Relationship Storage Pattern¶
Forward Relationships (Many-to-One)¶
A child entity stores a foreign key reference to its parent.
Example: Post → User
@entity(storage_path="./data/users", primary_key="user_id")
@dataclass
class User:
user_id: str
username: str
email: str
@entity(storage_path="./data/posts", primary_key="post_id")
@dataclass
class Post:
post_id: str
title: str
author_id: str # Foreign key column
@rel("User", foreign_key="author_id")
def author(self):
"""Navigate to parent User"""
pass
Storage Schema:
./data/posts/*.parquet:
| post_id | title | author_id |
|---------|-------|-----------|
| p1 | "Hello" | u1 |
| p2 | "World" | u1 |
| p3 | "Test" | u2 |
./data/users/*.parquet:
| user_id | username | email |
|---------|----------|-------|
| u1 | "alice" | "alice@example.com" |
| u2 | "bob" | "bob@example.com" |
Reverse Relationships (One-to-Many)¶
A parent entity can navigate to all children that reference it.

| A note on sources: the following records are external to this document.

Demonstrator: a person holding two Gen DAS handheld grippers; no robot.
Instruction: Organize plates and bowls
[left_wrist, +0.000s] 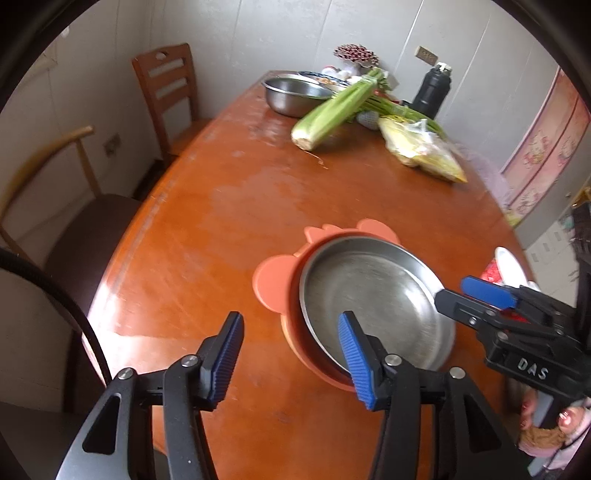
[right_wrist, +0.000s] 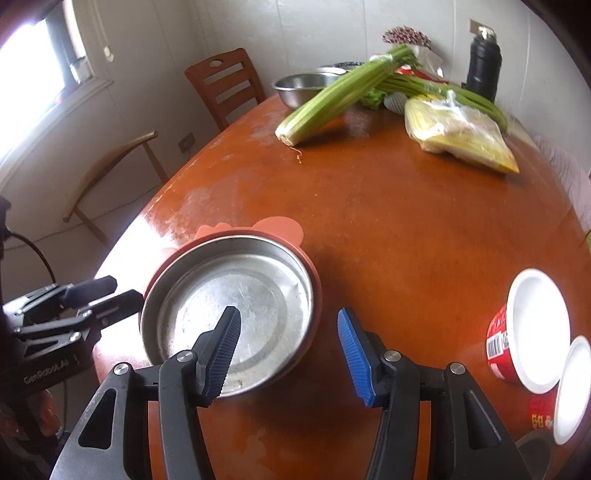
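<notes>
Wood table, steel plate in orange dish, L gripper & R gripper fingers wide, empty.

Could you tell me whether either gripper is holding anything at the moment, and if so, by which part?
Nothing is held. The left gripper and right gripper are both open and empty above the steel plate, which sits in the orange dish.

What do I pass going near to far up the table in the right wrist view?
Shallow steel plate in the orange silicone dish → pale-green celery bunch → round steel mixing bowl.
</notes>
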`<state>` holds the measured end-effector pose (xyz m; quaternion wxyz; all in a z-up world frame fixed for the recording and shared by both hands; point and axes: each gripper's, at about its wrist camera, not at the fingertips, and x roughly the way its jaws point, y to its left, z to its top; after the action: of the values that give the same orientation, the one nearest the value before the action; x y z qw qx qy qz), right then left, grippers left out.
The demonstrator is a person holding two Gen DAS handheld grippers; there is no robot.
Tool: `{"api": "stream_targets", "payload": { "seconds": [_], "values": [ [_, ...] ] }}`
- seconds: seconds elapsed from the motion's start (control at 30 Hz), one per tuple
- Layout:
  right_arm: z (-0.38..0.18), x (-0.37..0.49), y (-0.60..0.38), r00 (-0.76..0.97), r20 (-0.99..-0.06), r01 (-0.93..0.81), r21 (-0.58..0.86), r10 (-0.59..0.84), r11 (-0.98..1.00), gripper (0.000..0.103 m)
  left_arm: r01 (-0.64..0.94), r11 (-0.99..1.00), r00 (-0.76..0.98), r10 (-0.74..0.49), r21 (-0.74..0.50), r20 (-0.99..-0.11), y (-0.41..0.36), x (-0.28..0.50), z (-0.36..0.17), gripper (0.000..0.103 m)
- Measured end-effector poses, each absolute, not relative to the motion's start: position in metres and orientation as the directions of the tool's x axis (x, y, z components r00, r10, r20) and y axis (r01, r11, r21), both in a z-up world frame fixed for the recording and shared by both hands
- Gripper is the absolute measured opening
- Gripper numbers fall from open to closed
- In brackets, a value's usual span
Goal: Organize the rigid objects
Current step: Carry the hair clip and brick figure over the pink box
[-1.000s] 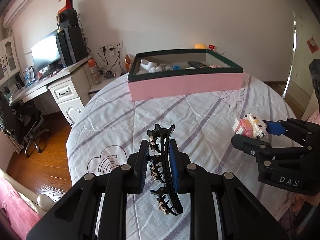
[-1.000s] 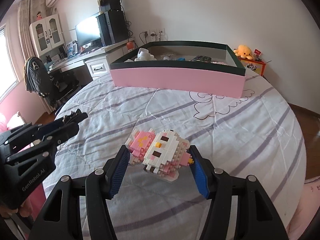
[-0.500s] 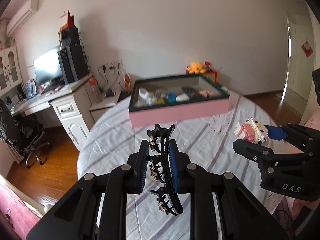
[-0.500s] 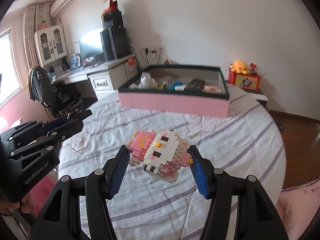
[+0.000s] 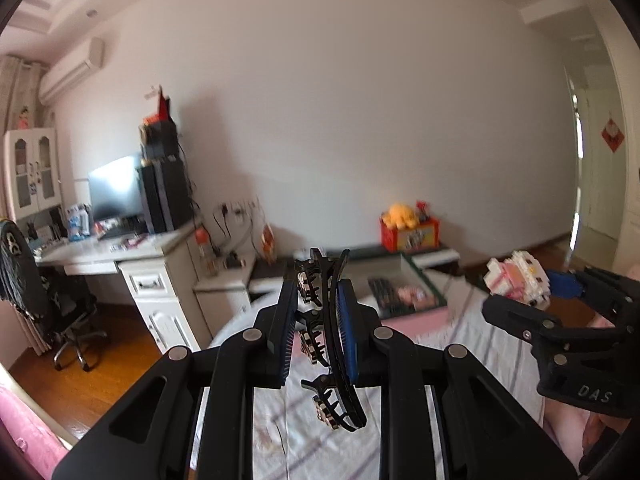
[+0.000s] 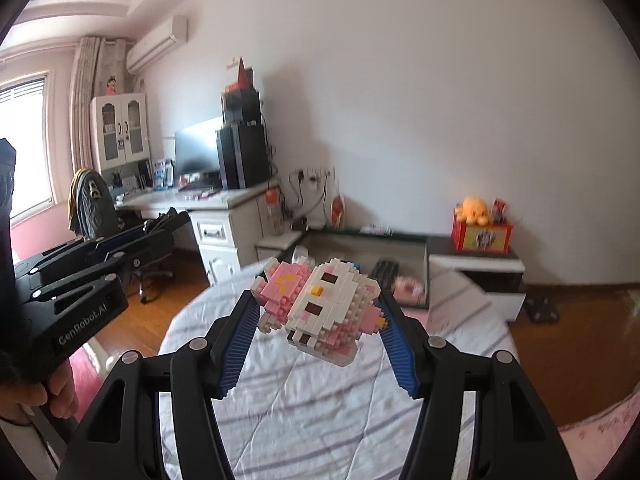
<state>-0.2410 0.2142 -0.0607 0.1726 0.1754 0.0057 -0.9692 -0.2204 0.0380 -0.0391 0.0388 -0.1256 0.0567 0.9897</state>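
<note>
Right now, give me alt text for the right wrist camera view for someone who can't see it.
The right gripper holds a pink and white brick-built toy in the air above a striped bedsheet, with a pink box of small items beyond it. The left gripper shows at the left edge, against a bedroom with a white desk and monitor.

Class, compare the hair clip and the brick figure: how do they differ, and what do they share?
The hair clip is black, thin and curved; the brick figure is pink and white, chunky and blocky. The left claw grips the clip almost closed; the right claw grips the figure far wider. Both are held above the bed.
</note>
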Motion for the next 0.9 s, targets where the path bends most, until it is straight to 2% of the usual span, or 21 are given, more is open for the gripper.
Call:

@entity(storage_path="./data/users", primary_key="user_id")
@dataclass
class User:
user_id: str
username: str
@rel("Post", foreign_key="author_id", reverse=True)
def posts(self):
"""Navigate to child Posts"""
pass
Query Pattern:
- Reverse relationships scan the child entity's parquet files
- Filter for rows where author_id == user.user_id
- Return list of matching Post instances
Relationship Metadata Schema¶
When entities are decorated with @rel, ParquetFrame registers metadata:
# Internal metadata structure
metadata.relationships = {
"author": {
"target": "User", # Target entity class name
"foreign_key": "author_id", # FK column in source entity
"reverse": False # Forward relationship
},
"posts": {
"target": "Post",
"foreign_key": "author_id",
"reverse": True # Reverse relationship
}
}
This metadata is stored in-memory and used for: - Validation: Ensuring foreign keys reference valid entities - Resolution: Loading related entities on demand - GraphAr Export: Converting to edge lists for graph analysis
Many-to-Many Relationships¶
ParquetFrame uses an intermediate entity (association table) pattern for many-to-many.
Example: Users ↔ Groups
@entity(storage_path="./data/users", primary_key="id")
@dataclass
class User:
id: str
name: str
@entity(storage_path="./data/groups", primary_key="id")
@dataclass
class Group:
id: str
name: str
@entity(storage_path="./data/memberships", primary_key="id")
@dataclass
class Membership:
id: str
user_id: str = rel("User", "id")
group_id: str = rel("Group", "id")
role: str = "member" # Association metadata
Storage:
./data/memberships/*.parquet:
| id | user_id | group_id | role |
|----|---------|----------|------|
| m1 | u1 | g1 | admin |
| m2 | u1 | g2 | member |
| m3 | u2 | g1 | member |
Query Pattern:
# Get user's groups
user = User.find("u1")
memberships = Membership.find_by(user_id=user.id)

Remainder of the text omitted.